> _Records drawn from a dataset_
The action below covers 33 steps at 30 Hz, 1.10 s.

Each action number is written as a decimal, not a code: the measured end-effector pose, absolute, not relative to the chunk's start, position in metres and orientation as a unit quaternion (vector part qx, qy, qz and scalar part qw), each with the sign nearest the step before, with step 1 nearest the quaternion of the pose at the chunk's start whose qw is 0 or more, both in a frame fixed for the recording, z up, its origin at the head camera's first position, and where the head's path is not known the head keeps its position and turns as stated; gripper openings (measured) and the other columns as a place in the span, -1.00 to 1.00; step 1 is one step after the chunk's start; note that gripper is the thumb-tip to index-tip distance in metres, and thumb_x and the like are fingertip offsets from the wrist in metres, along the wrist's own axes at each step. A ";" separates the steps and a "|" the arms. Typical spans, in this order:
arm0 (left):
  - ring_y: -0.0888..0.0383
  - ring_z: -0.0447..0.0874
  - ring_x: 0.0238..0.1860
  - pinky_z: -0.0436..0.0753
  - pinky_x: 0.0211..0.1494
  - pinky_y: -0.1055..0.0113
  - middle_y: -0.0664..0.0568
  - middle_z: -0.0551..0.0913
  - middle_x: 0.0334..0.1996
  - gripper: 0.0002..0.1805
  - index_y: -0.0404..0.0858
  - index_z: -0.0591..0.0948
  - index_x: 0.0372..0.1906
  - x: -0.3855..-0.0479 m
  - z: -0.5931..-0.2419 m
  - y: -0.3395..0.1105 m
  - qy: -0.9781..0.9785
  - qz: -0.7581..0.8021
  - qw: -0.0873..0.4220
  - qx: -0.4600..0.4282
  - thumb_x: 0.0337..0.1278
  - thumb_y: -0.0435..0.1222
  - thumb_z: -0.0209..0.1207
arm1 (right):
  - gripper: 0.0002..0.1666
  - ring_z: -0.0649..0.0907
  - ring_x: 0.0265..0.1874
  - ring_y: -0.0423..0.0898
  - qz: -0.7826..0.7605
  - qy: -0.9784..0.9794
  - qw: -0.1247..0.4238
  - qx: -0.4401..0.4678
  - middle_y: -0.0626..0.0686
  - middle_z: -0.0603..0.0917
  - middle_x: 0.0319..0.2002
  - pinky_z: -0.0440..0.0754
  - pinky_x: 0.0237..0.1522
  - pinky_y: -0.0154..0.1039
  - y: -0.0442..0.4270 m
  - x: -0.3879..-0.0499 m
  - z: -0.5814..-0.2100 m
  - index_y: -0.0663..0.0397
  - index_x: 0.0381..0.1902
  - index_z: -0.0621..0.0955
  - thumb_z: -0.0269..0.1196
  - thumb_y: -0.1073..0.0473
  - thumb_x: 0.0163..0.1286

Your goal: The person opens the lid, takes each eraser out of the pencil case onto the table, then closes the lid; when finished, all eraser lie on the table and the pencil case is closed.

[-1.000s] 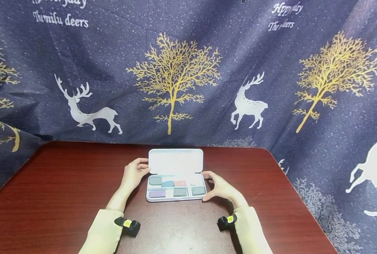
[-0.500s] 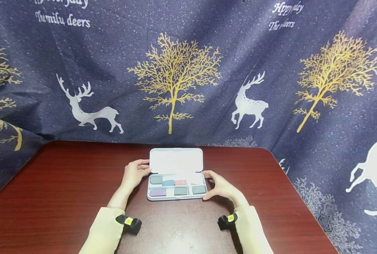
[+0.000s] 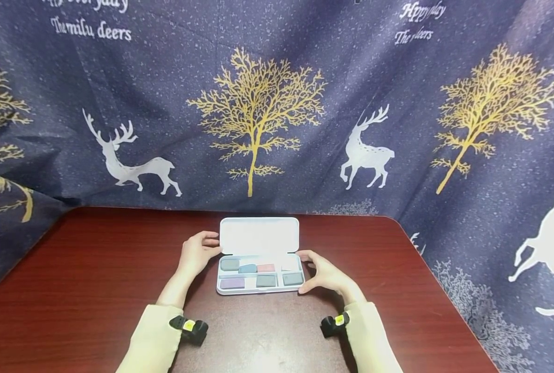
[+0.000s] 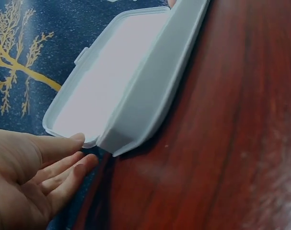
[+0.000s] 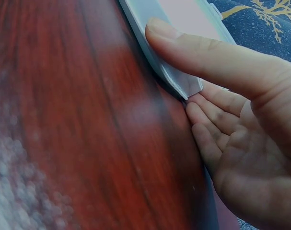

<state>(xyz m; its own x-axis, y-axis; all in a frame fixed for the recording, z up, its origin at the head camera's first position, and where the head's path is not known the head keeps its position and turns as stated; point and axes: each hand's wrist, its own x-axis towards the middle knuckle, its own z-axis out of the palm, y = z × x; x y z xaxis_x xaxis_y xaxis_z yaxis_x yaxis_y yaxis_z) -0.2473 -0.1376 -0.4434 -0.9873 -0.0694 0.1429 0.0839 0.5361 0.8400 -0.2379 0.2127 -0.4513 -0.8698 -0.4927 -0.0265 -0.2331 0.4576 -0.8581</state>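
Note:
A white hinged case (image 3: 253, 291) lies on the table in the head view, its lid (image 3: 259, 235) raised at the back. Its compartments hold small flat blocks: purple (image 3: 232, 283), blue (image 3: 247, 269), pink (image 3: 265, 268) and several grey ones (image 3: 265, 281). My left hand (image 3: 194, 256) is at the lid's left edge, its thumb tip touching the lid's lower corner in the left wrist view and its fingers extended beside it. My right hand (image 3: 322, 272) grips the case's right end, thumb at the front corner and curled fingers (image 5: 203, 115) at the back.
The reddish-brown wooden table (image 3: 118, 269) ends just behind the case. A dark blue cloth (image 3: 305, 103) printed with trees and deer hangs behind it. Black wrist-worn devices (image 3: 195, 331) sit on both sleeves.
The case and both hands stay nearly where they were, the view shifting only slightly. The lid remains raised and the blocks lie in the same places.

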 end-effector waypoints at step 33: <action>0.25 0.47 -0.41 0.48 -0.36 0.40 0.02 0.77 -0.29 -0.57 -0.29 0.75 -0.15 -0.240 -0.431 -0.133 -0.901 -0.366 -0.047 -0.227 -0.31 -0.32 0.52 | 0.08 0.44 0.26 0.21 -0.462 0.848 0.135 -0.219 0.26 0.50 0.24 0.28 0.35 0.15 0.215 -0.239 -0.453 0.31 0.30 0.37 0.59 0.26 -0.24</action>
<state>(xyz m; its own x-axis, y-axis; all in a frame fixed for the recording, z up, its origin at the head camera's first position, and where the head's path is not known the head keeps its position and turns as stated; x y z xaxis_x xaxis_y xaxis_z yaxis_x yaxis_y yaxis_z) -0.2396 -0.1335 -0.4309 -0.8928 0.4432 0.0809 0.3742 0.6296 0.6809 -0.2391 0.2146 -0.4532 -0.8673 -0.4970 -0.0273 -0.2464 0.4764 -0.8440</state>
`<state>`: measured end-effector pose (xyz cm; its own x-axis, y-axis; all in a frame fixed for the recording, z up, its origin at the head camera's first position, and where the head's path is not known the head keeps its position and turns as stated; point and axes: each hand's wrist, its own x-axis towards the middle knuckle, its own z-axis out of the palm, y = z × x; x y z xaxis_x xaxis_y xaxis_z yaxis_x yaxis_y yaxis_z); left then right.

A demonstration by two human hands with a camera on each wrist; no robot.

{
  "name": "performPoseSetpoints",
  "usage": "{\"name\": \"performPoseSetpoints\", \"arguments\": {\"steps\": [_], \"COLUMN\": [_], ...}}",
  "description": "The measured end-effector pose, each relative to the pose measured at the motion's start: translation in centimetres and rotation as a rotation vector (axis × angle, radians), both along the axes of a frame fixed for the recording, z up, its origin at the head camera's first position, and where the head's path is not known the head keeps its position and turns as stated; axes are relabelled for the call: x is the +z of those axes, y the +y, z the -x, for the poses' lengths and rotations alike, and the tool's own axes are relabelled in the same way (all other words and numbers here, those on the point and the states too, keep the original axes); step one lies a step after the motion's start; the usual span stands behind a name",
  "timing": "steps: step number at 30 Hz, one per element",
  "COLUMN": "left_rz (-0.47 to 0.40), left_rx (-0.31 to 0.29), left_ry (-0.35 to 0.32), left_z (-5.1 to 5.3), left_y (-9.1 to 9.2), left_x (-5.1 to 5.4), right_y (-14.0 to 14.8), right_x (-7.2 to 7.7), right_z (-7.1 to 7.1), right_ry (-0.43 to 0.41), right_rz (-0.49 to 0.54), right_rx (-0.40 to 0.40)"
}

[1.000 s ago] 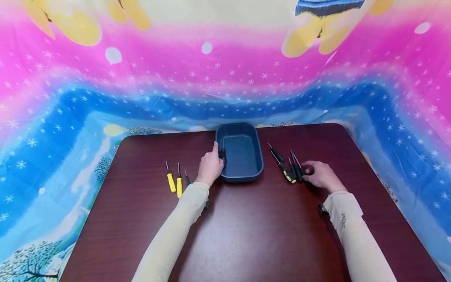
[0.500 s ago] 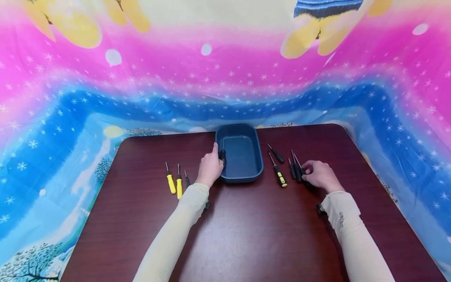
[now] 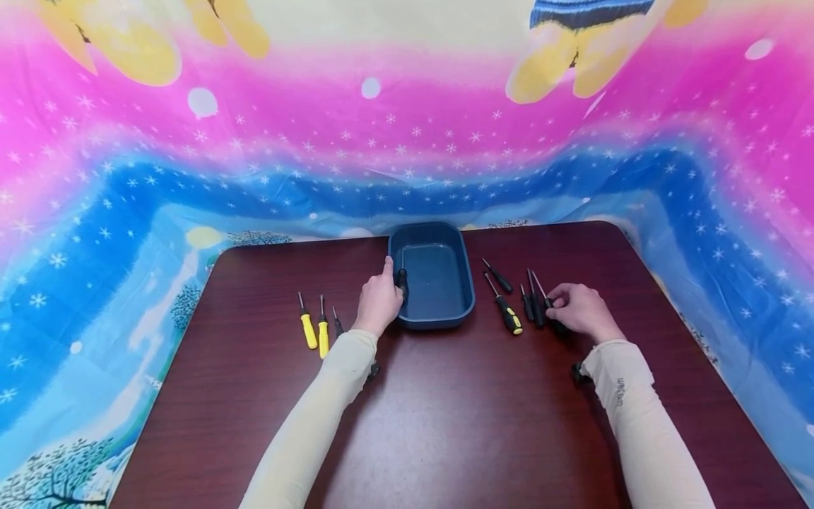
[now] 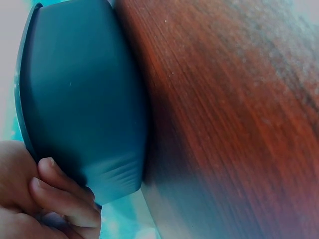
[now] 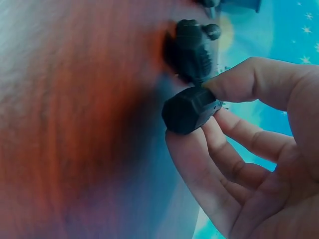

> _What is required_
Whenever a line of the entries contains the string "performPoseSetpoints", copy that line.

> _Your response_
  "name": "performPoseSetpoints",
  "usage": "{\"name\": \"performPoseSetpoints\", \"arguments\": {\"steps\": [_], \"COLUMN\": [_], ...}}",

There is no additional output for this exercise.